What to produce - This exercise calls for retyping every line below exactly, with the images omitted.

Data block -
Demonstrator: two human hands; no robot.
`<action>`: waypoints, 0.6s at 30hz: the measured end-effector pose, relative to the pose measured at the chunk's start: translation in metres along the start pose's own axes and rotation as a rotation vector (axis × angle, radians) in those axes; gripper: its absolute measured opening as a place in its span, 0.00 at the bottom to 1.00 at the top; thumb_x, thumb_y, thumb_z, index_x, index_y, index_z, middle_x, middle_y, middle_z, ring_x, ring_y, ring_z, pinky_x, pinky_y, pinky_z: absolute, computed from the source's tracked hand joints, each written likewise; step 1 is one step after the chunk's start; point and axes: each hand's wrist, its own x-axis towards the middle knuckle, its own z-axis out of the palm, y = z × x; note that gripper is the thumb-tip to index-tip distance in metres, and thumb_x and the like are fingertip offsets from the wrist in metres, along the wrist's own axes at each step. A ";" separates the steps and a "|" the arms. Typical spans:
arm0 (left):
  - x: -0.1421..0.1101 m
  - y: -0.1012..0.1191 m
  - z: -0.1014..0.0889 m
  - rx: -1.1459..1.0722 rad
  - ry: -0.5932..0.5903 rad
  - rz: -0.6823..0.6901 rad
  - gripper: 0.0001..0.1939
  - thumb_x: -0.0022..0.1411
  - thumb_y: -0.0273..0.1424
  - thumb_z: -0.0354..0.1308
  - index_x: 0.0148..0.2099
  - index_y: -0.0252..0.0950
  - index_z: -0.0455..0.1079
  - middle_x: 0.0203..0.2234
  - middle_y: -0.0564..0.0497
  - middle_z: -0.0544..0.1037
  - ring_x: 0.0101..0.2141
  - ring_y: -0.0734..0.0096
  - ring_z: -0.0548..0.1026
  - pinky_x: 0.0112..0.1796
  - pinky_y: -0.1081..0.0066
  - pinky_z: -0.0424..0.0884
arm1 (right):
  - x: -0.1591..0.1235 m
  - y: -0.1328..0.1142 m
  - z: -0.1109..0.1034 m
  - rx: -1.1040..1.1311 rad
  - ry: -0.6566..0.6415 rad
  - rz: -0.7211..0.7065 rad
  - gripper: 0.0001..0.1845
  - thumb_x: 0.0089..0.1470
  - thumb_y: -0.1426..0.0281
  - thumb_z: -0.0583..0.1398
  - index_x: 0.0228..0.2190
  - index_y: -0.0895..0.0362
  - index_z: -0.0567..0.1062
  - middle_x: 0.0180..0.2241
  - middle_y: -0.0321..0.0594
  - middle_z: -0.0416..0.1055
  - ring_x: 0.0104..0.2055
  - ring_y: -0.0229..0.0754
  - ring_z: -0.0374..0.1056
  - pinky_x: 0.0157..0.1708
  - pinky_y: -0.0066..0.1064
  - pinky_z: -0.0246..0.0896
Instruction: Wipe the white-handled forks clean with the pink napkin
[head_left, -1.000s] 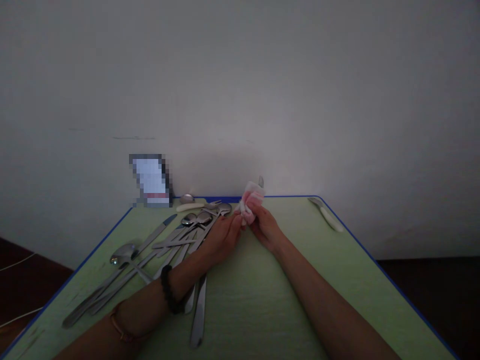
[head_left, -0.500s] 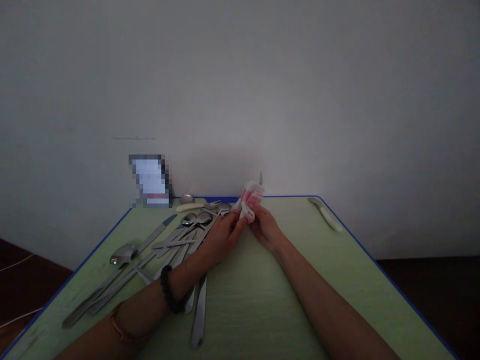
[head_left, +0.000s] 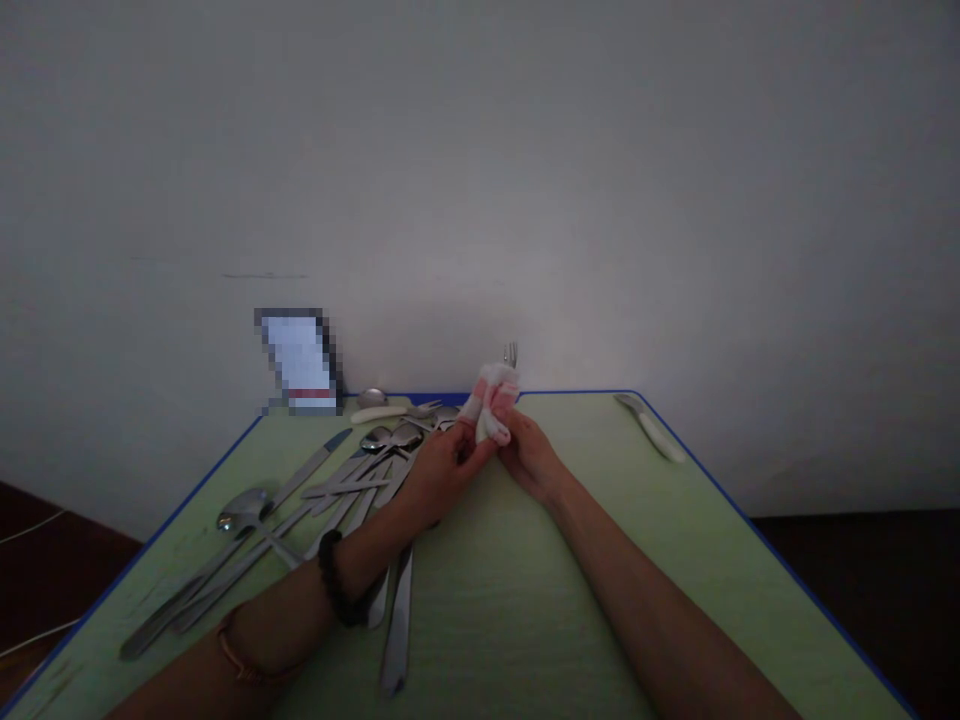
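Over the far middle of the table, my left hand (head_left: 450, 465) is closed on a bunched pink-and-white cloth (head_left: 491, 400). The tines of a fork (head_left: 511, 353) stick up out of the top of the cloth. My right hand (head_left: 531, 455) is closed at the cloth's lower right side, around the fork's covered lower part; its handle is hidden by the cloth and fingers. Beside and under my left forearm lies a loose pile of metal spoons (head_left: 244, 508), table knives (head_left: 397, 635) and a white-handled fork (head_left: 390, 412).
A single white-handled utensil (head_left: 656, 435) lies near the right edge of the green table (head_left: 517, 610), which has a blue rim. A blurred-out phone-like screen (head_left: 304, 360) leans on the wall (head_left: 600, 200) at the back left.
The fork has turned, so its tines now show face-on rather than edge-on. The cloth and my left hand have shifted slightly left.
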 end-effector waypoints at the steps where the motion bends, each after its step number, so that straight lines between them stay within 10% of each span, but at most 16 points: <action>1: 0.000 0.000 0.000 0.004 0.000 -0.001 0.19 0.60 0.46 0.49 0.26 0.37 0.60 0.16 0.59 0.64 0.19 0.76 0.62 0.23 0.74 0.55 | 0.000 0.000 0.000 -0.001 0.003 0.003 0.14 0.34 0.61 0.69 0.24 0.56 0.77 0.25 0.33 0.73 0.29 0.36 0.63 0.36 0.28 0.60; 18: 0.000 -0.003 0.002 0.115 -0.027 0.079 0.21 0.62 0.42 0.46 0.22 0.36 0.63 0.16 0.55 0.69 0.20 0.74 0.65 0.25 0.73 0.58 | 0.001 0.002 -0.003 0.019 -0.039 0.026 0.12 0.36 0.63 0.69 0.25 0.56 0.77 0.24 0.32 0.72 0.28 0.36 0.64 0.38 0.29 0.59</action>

Solved exercise -
Demonstrator: two human hands; no robot.
`<action>`: waypoints, 0.6s at 30hz: the measured end-effector pose, relative to the pose measured at the chunk's start: translation in metres along the start pose's own axes and rotation as a rotation vector (axis × angle, radians) in those axes; gripper: its absolute measured opening as a place in its span, 0.00 at the bottom to 1.00 at the top; thumb_x, thumb_y, thumb_z, index_x, index_y, index_z, middle_x, middle_y, middle_z, ring_x, ring_y, ring_z, pinky_x, pinky_y, pinky_z: absolute, computed from the source's tracked hand joints, each written likewise; step 1 is one step after the chunk's start; point and axes: each hand's wrist, its own x-axis towards the middle knuckle, its own z-axis out of the palm, y = z × x; note that gripper is the thumb-tip to index-tip distance in metres, and thumb_x and the like are fingertip offsets from the wrist in metres, along the wrist's own axes at each step. A ";" separates the steps and a "|" the arms. Typical spans:
arm0 (left):
  - x: -0.1421..0.1101 m
  - y: -0.1012..0.1191 m
  - z: -0.1014..0.0889 m
  - rx: -1.1459..1.0722 rad
  - ry: -0.5932..0.5903 rad
  - rz: -0.6823..0.6901 rad
  - gripper: 0.0001..0.1939
  - thumb_x: -0.0022..0.1411
  - thumb_y: -0.0273..0.1424
  - thumb_z: -0.0354..0.1308
  - index_x: 0.0148..0.2099
  - index_y: -0.0252..0.0950
  - index_z: -0.0455..0.1079
  - middle_x: 0.0203..0.2234
  - middle_y: -0.0564..0.0497
  - middle_z: -0.0544..0.1037
  - ring_x: 0.0101..0.2141
  - ring_y: -0.0734..0.0096
  - ring_z: -0.0548..0.1026
  - pinky_x: 0.0112..0.1796
  - pinky_y: -0.1081..0.0066
  - pinky_z: -0.0424..0.0884
arm1 (right):
  - x: -0.1591..0.1235 m
  - y: -0.1328..0.1142 m
  - z: -0.1109..0.1034 m
  - rx: -1.1040..1.1311 rad
  - ry: -0.6566..0.6415 rad
  - rz: -0.7211..0.7065 rad
  - gripper: 0.0001..0.1845
  - thumb_x: 0.0089..0.1470
  - thumb_y: -0.1426..0.0281
  - thumb_z: -0.0583..0.1398
  - index_x: 0.0228..0.2190
  - index_y: -0.0895..0.0362
  - index_z: -0.0567..0.1062
  - middle_x: 0.0180..0.2241
  - middle_y: -0.0321..0.0594
  - middle_z: -0.0416..0.1055
  - ring_x: 0.0104..0.2055
  - ring_y: -0.0229..0.0754
  - ring_z: -0.0374..0.1056
  - pinky_x: 0.0157..0.1708
  - pinky_y: -0.0066..0.1064
  - pinky_z: -0.0246..0.0896
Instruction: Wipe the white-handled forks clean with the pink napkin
[head_left, -1.000s] 
[head_left, -0.500s] 
[head_left, +0.000s] 
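Over the far middle of the table, my left hand (head_left: 450, 465) is closed on a bunched pink-and-white cloth (head_left: 491, 400). The tines of a fork (head_left: 511, 353) stick up out of the top of the cloth. My right hand (head_left: 531, 455) is closed at the cloth's lower right side, around the fork's covered lower part; its handle is hidden by the cloth and fingers. Beside and under my left forearm lies a loose pile of metal spoons (head_left: 244, 508), table knives (head_left: 397, 635) and a white-handled fork (head_left: 390, 412).
A single white-handled utensil (head_left: 656, 435) lies near the right edge of the green table (head_left: 517, 610), which has a blue rim. A blurred-out phone-like screen (head_left: 304, 360) leans on the wall (head_left: 600, 200) at the back left.
The fork has turned, so its tines now show face-on rather than edge-on. The cloth and my left hand have shifted slightly left.
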 end-effector waypoints at the steps where the motion bends, each after its step number, so that straight lines between them stay within 10% of each span, but at most 16 points: <action>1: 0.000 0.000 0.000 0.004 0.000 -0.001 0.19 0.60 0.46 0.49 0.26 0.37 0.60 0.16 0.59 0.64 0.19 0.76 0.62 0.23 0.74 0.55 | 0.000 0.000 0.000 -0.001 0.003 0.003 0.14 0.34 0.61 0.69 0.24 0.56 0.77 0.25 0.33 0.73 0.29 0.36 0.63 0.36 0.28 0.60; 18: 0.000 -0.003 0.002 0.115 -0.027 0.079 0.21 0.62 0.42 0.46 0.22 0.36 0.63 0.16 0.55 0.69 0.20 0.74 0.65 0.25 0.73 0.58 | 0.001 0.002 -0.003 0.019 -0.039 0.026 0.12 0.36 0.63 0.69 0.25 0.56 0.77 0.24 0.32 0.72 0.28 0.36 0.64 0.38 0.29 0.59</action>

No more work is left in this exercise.